Angstwurz» & Stärke:
Sie gilt als "Angstwurz", die Nerven stärkt, Ängste vertreibt und bei Erschöpfungs-zuständen Licht und Lebenswärme in die Seele bringt. Sie hilft, bei seelischen Ausnahmezuständen wieder Halt zu finden
Verbindung zum Göttlichen:
Aufgrund ihrer enormen Höhe (bis zu 3 Meter) und des Namens (Angelica = Engel) gilt sie als Verbindung zur Engelwelt. Ihr Duft wird als himmlisch und schützend empfunden.
Innere Sonne:
Sie fördert die innere Sonne, Harmonie und Empfindsamkeit.

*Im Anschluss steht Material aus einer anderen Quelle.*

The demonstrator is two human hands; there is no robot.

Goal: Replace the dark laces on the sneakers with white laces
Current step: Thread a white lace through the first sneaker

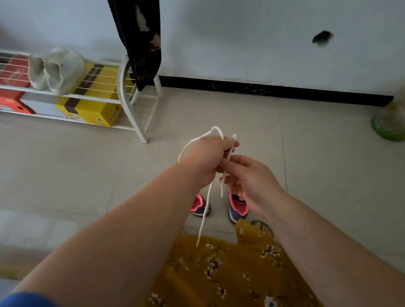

Schamanische/Rituelle Anwendung:
In Räuchermischungen wird Engelwurz verwendet, um geistige Führung zu suchen, Schutzräume zu schaffen und das Bewusstsein zu erhöhen.
Standhaftigkeit:
Die Pflanze symbolisiert Ausdauer und hilft, den eigenen Platz im Leben zu finden.
Die Bezeichnung „Engelwurz“ bezieht sich in der Regel auf die Arzneipflanze Echte Engelwurz. Ihre Wirkung wird in zwei sehr unterschiedlichen Systemen beschrieben: phytotherapeutisch (pflanzlich, evidenzbasiert) und homöopathisch (nach dem Ähnlichkeitsprinzip, stark verdünnt).
Pflanzliche (phytotherapeutische) Wirkung
In der Pflanzenheilkunde nutzt man vor allem die Wurzel (Angelicae radix). Die wichtigsten Inhaltsstoffe sind ätherische Öle, Bitterstoffe und Cumarine.
Zentrale Wirkungen:
Verdauungsfördernd
→ regt die Magensaft- und Gallensekretion an
→ hilfreich bei Appetitlosigkeit, Völlegefühl, Blähungen
Krampflösend
→ entspannt die glatte Muskulatur im Magen-Darm-Trakt
Karminativ (blähungstreibend)
→ reduziert Gasbildung im Darm
Leicht antimikrobiell
→ hemmt bestimmte Bakterien und Pilze
Durchblutungsfördernd
→ wird traditionell auch bei „Kältegefühl“ im Magen eingesetzt
Typische Anwendungen:
funktionelle Dyspepsie (Reizmagen)
Blähungen, leichte Magenkrämpfe
Appetitlosigkeit
Homöopathische Anwendung
In der Homöopathie wird Angelica archangelica stark verdünnt (potenziert) eingesetzt. Die Wirkung basiert nicht auf pharmakologisch messbaren Inhaltsstoffen, sondern auf dem Ähnlichkeitsprinzip.
Typische homöopathische Indikationen:
Verdauungsbeschwerden mit nervösem Hintergrund
Schwäche- und Erschöpfungszustände
Erkältungsneigung
Unruhe oder diffuse Angstzustände (je nach Arzneimittelbild)
Charakter des Mittels (Arzneimittelbild):
Beschwerden oft verbunden mit Kälteempfinden
Gefühl von innerer Schwäche
sensible Reaktion auf äußere Einflüsse
Engelwurz ist pflanzlich ein klassisches Bittermittel für die Verdauung mit nachweisbaren Effekten auf Magen und Darm.